Collection entries:

════

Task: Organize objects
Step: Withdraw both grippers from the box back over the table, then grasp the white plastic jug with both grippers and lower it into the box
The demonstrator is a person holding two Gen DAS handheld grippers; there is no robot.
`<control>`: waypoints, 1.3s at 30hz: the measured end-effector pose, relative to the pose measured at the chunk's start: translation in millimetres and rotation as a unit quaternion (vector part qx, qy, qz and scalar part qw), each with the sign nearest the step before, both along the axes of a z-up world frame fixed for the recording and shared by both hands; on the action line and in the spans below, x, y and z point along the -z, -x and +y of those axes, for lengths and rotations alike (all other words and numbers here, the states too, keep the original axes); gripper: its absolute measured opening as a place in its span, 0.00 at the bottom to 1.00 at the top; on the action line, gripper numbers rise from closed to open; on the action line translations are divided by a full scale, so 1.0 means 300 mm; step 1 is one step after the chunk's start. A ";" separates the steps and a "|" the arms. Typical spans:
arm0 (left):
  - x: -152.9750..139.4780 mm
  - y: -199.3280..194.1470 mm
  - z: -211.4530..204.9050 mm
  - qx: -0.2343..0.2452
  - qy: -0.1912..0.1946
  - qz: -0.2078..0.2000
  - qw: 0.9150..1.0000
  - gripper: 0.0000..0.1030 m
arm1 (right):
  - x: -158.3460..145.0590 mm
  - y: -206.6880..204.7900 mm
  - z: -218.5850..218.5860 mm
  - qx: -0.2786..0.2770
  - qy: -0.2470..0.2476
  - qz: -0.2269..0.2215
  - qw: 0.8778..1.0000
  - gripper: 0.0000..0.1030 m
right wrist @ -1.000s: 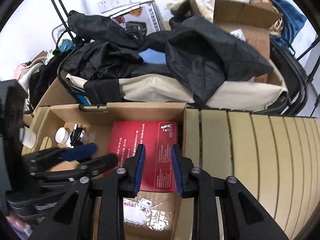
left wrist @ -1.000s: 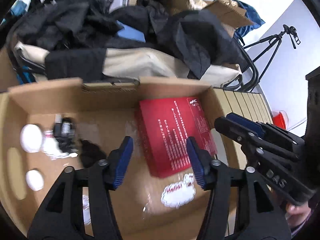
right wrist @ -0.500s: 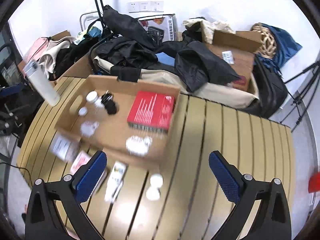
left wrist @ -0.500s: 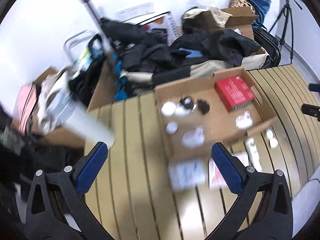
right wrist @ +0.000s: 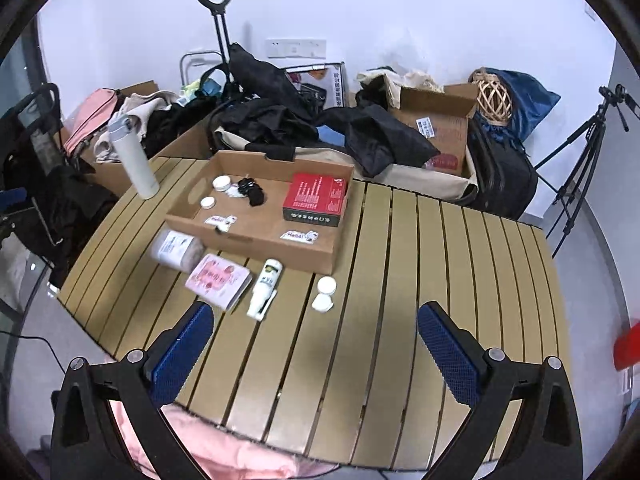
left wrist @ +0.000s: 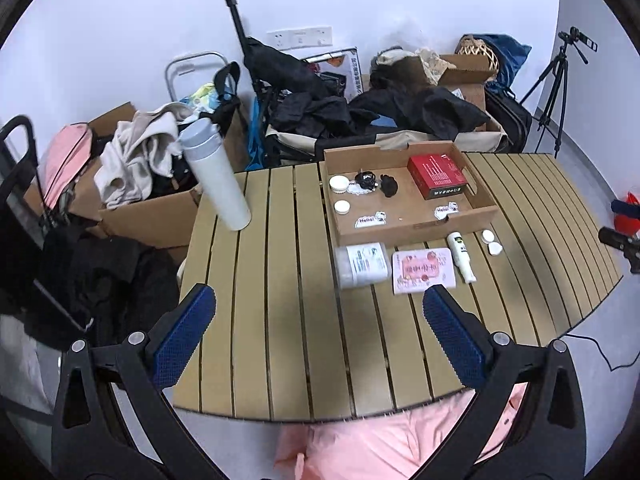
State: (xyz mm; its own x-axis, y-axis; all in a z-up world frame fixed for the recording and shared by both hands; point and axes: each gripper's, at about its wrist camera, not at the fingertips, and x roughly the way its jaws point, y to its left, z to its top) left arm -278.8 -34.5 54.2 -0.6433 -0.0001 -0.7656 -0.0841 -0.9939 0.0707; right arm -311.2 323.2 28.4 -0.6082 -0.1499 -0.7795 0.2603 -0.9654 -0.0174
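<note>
A shallow cardboard box on the slatted table holds a red box, white round lids, a black bundle and stickers. In front of the box lie a clear tub, a pink packet, a white tube and two white caps. My left gripper and right gripper are both wide open, empty, held back above the table's near edge.
A tall white flask stands at the table's far left. Piled clothes, bags and cardboard boxes crowd behind the table. A tripod stands at the right. Pink cloth lies below the near edge.
Both grippers pulled far back from the red box in the cardboard box and opened wide. The whole table has come into view.
</note>
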 end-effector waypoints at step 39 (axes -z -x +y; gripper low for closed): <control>0.567 0.123 -0.033 0.041 -0.095 -0.005 0.995 0.90 | 0.457 0.013 -0.448 -0.128 0.148 -0.039 0.980 0.53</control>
State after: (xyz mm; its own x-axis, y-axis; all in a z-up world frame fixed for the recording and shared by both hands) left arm -315.7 -44.3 -115.9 -0.6269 0.1976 -0.7536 -0.1657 -0.9790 -0.1190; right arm -315.2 188.8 -108.7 -0.4606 -0.5171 -0.7214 0.4845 -0.8275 0.2838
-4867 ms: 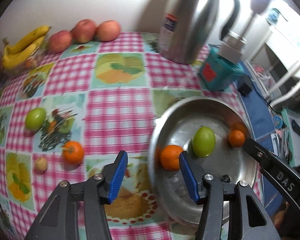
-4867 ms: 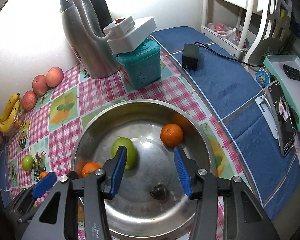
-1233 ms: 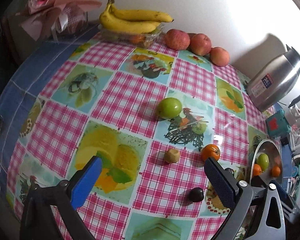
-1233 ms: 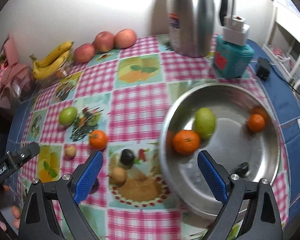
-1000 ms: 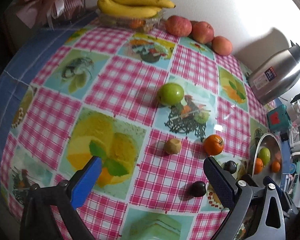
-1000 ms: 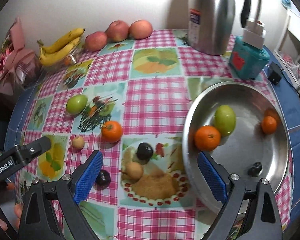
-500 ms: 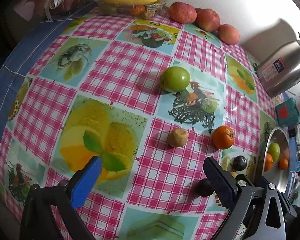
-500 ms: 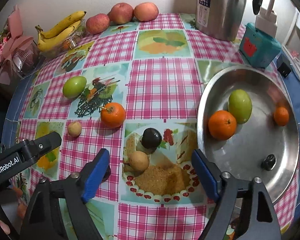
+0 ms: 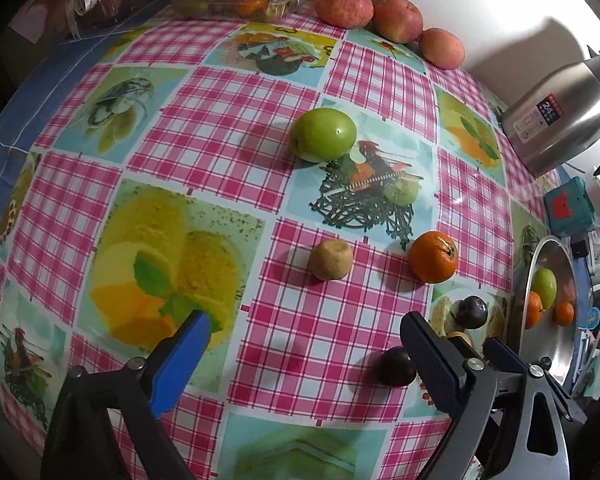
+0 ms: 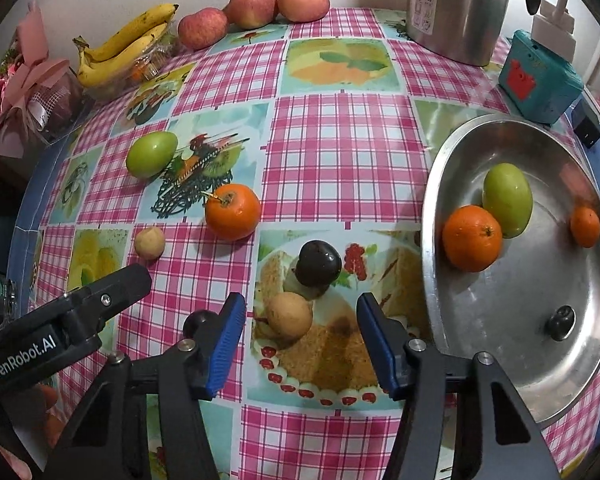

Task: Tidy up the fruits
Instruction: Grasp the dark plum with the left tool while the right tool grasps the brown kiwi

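1. Brown and round, the small longan-like fruit [image 10: 289,315] lies on the checked tablecloth [image 10: 340,152] just ahead of the right gripper [image 10: 300,344], whose blue pads [image 10: 226,344] stand wide apart with nothing between them. My judgement: this is the next pick, so bring the fingers down to straddle it evenly, then close gently (it looks light and likely to roll).
2. Touching it on the far side sits a dark plum [image 10: 318,262]; a careless approach could knock that one away.
3. To the right, the steel basin [image 10: 500,340] already holds a tangerine [image 10: 472,238], a green fruit [image 10: 507,200], a smaller tangerine [image 10: 585,226] and a small dark fruit [image 10: 561,322]. Its raised rim must be cleared on the way in.
4. The left gripper [image 9: 304,354] hovers released over the cloth, with a second dark plum [image 9: 396,367] just beside its right finger, a small brown fruit [image 9: 331,259] and an orange tangerine [image 9: 433,257] further ahead, and a green apple-like fruit [image 9: 324,134] beyond.
5. Bananas [image 10: 120,50], 3 red apples [image 10: 252,8], a steel kettle [image 10: 458,8] and a teal box [image 10: 538,76] stand well apart at the back.
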`<state>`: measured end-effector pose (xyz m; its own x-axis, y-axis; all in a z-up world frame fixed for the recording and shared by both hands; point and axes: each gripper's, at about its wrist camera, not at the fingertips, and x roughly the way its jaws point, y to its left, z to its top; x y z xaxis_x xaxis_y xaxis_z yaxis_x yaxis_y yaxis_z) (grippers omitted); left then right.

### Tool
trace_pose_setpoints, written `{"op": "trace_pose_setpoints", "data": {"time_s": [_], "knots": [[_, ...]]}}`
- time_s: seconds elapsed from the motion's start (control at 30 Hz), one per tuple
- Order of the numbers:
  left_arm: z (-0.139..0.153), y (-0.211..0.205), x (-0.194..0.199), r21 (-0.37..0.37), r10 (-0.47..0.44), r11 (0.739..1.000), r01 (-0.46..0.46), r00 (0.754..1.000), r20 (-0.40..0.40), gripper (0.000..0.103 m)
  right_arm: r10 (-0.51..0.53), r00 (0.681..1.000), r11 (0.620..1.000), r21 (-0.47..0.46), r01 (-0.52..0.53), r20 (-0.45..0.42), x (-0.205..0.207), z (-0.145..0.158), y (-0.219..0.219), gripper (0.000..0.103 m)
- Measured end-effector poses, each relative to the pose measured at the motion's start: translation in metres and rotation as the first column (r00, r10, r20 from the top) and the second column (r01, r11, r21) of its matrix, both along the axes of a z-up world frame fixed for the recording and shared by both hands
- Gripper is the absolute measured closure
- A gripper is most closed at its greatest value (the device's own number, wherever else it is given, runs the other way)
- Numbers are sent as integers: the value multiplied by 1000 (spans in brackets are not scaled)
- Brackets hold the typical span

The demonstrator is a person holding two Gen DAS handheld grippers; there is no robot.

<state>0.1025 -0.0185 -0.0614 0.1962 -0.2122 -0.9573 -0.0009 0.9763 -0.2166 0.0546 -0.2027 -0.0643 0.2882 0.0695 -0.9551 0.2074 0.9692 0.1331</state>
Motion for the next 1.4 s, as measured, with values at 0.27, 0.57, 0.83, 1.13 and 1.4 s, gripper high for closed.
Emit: {"op": "trace_pose_setpoints", "data": {"time_s": [0.27, 0.57, 0.83, 1.13, 1.4], "knots": [[0, 1, -1, -7, 3, 1000, -3, 1000, -6, 6, 12, 1000, 1000, -4, -12, -28, 2, -8, 5, 58], [1, 0, -2, -55, -4, 999, 2, 1000, -26, 11, 13, 1000, 1000, 22, -13, -23, 1, -9, 4, 77], [0, -9, -5, -108, -27, 994, 20, 998, -57, 19, 0, 1000, 999, 55, 1, -18, -3, -5, 0, 77], [-5, -29, -12, -168, -82, 984, 66, 992, -95, 32, -45, 997, 997, 60, 49, -61, -17, -3, -13, 77], [-11, -43, -19, -152, -104, 985, 86, 988, -115, 52, -68, 995, 995, 72, 73, -71, -30, 2, -22, 77]]}}
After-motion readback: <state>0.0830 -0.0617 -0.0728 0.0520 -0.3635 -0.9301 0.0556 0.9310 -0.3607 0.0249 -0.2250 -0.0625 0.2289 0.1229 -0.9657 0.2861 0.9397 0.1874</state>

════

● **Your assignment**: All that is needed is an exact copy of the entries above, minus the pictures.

● **Exercise response**:
Task: Organize objects
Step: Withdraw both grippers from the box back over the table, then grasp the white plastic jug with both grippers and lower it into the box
The demonstrator is a person holding two Gen DAS handheld grippers; there is no robot.
`<control>`: waypoints, 1.3s at 30hz: the measured end-effector pose, relative to the pose measured at the chunk's start: translation in millimetres and rotation as a unit quaternion (vector part qx, qy, qz and scalar part qw), each with the sign nearest the step before, both along the axes of a z-up world frame fixed for the recording and shared by both hands; on the action line and in the spans below, x, y and z point along the -z, -x and +y of those axes, for lengths and rotations alike (all other words and numbers here, the states too, keep the original axes); gripper: its absolute measured opening as a place in its span, 0.00 at the bottom to 1.00 at the top; on the action line, gripper numbers rise from closed to open; on the action line translations are divided by a full scale, so 1.0 means 300 mm; step 1 is one step after the chunk's start. A ";" separates the steps and a "|" the arms. Typical spans:
arm0 (left):
  - x: -152.9750..139.4780 mm
  - y: -199.3280..194.1470 mm
  - z: -211.4530..204.9050 mm
  - qx: -0.2343..0.2452
  - qy: -0.1912..0.1946
  - qz: -0.2078..0.2000
  - qw: 0.9150..1.0000
  - gripper: 0.0000..0.1030 m
arm1 (right):
  - x: -158.3460..145.0590 mm
  - y: -206.6880..204.7900 mm
  - z: -218.5850..218.5860 mm
  - qx: -0.2786..0.2770
  - qy: -0.2470..0.2476
  - qz: -0.2269..0.2215
  - qw: 0.8778..1.0000
  - gripper: 0.0000..0.1030 m
right wrist @ -1.000s: 
left wrist @ -1.000s: 
right wrist @ -0.500s: 
left wrist @ -0.500s: 
right wrist @ +0.000s: 
left wrist @ +0.000s: 
State: (xyz mm; its own x-axis, y-axis; all in a z-up world frame fixed for the recording and shared by both hands; point and axes: each gripper's, at about its wrist camera, not at the fingertips, and x roughly the way its jaws point, y to its left, z to its top) left arm -278.8 -34.5 54.2 -0.6433 -0.0001 -0.7656 -0.0841 -0.9939 0.0707; right arm -311.2 323.2 28.4 -0.6082 -0.1499 -0.7795 0.2603 -0.9654 -0.0174
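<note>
A shallow cardboard box on the slatted table holds a red box, white round lids, a black bundle and stickers. In front of the box lie a clear tub, a pink packet, a white tube and two white caps. My left gripper and right gripper are both wide open, empty, held back above the table's near edge.
A tall white flask stands at the table's far left. Piled clothes, bags and cardboard boxes crowd behind the table. A tripod stands at the right. Pink cloth lies below the near edge.
Both grippers pulled far back from the red box in the cardboard box and opened wide. The whole table has come into view.
</note>
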 end-effector waypoints at step 39 (axes -z -x +y; gripper low for closed): <control>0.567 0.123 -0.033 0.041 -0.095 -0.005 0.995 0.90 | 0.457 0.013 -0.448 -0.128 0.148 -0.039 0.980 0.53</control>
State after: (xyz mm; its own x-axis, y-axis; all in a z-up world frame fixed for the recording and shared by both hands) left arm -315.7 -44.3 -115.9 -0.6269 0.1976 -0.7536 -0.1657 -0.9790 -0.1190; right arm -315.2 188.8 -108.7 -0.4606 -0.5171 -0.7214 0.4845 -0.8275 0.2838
-4867 ms: 
-4867 ms: 
-1233 ms: 
-1233 ms: 
-1000 ms: 
-1000 ms: 
-500 ms: 
-500 ms: 
+0 ms: 
+0 ms: 

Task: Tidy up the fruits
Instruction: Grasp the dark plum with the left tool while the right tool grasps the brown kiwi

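1. Brown and round, the small longan-like fruit [image 10: 289,315] lies on the checked tablecloth [image 10: 340,152] just ahead of the right gripper [image 10: 300,344], whose blue pads [image 10: 226,344] stand wide apart with nothing between them. My judgement: this is the next pick, so bring the fingers down to straddle it evenly, then close gently (it looks light and likely to roll).
2. Touching it on the far side sits a dark plum [image 10: 318,262]; a careless approach could knock that one away.
3. To the right, the steel basin [image 10: 500,340] already holds a tangerine [image 10: 472,238], a green fruit [image 10: 507,200], a smaller tangerine [image 10: 585,226] and a small dark fruit [image 10: 561,322]. Its raised rim must be cleared on the way in.
4. The left gripper [image 9: 304,354] hovers released over the cloth, with a second dark plum [image 9: 396,367] just beside its right finger, a small brown fruit [image 9: 331,259] and an orange tangerine [image 9: 433,257] further ahead, and a green apple-like fruit [image 9: 324,134] beyond.
5. Bananas [image 10: 120,50], 3 red apples [image 10: 252,8], a steel kettle [image 10: 458,8] and a teal box [image 10: 538,76] stand well apart at the back.
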`<state>`: measured end-effector pose (xyz m; its own x-axis, y-axis; all in a z-up world frame fixed for the recording and shared by both hands; point and axes: each gripper's, at about its wrist camera, not at the fingertips, and x roughly the way its jaws point, y to its left, z to its top; x y z xaxis_x xaxis_y xaxis_z yaxis_x yaxis_y yaxis_z) (grippers omitted); left then right.

### Tool
trace_pose_setpoints, written `{"op": "trace_pose_setpoints", "data": {"time_s": [_], "knots": [[_, ...]]}}`
- time_s: seconds elapsed from the motion's start (control at 30 Hz), one per tuple
- Order of the numbers:
  left_arm: z (-0.139..0.153), y (-0.211..0.205), x (-0.194..0.199), r21 (-0.37..0.37), r10 (-0.47..0.44), r11 (0.739..1.000), r01 (-0.46..0.46), r00 (0.754..1.000), r20 (-0.40..0.40), gripper (0.000..0.103 m)
  right_arm: r10 (-0.51..0.53), r00 (0.681..1.000), r11 (0.620..1.000), r21 (-0.47..0.46), r01 (-0.52..0.53), r20 (-0.45..0.42), x (-0.205..0.207), z (-0.145..0.158), y (-0.219..0.219), gripper (0.000..0.103 m)
- Measured end-effector poses, each relative to the pose measured at the motion's start: translation in metres and rotation as the first column (r00, r10, r20 from the top) and the second column (r01, r11, r21) of its matrix, both along the axes of a z-up world frame fixed for the recording and shared by both hands
- Gripper is the absolute measured closure
- A gripper is most closed at its greatest value (the device's own number, wherever else it is given, runs the other way)
- Numbers are sent as integers: the value multiplied by 1000 (spans in brackets are not scaled)
- Brackets hold the typical span

The demonstrator is a person holding two Gen DAS handheld grippers; there is no robot.

<state>0.1025 -0.0185 -0.0614 0.1962 -0.2122 -0.9573 -0.0009 0.9763 -0.2166 0.0546 -0.2027 -0.0643 0.2882 0.0695 -0.9551 0.2074 0.9692 0.1331</state>
Motion for the next 1.4 s, as measured, with values at 0.27, 0.57, 0.83, 1.13 and 1.4 s, gripper high for closed.
Emit: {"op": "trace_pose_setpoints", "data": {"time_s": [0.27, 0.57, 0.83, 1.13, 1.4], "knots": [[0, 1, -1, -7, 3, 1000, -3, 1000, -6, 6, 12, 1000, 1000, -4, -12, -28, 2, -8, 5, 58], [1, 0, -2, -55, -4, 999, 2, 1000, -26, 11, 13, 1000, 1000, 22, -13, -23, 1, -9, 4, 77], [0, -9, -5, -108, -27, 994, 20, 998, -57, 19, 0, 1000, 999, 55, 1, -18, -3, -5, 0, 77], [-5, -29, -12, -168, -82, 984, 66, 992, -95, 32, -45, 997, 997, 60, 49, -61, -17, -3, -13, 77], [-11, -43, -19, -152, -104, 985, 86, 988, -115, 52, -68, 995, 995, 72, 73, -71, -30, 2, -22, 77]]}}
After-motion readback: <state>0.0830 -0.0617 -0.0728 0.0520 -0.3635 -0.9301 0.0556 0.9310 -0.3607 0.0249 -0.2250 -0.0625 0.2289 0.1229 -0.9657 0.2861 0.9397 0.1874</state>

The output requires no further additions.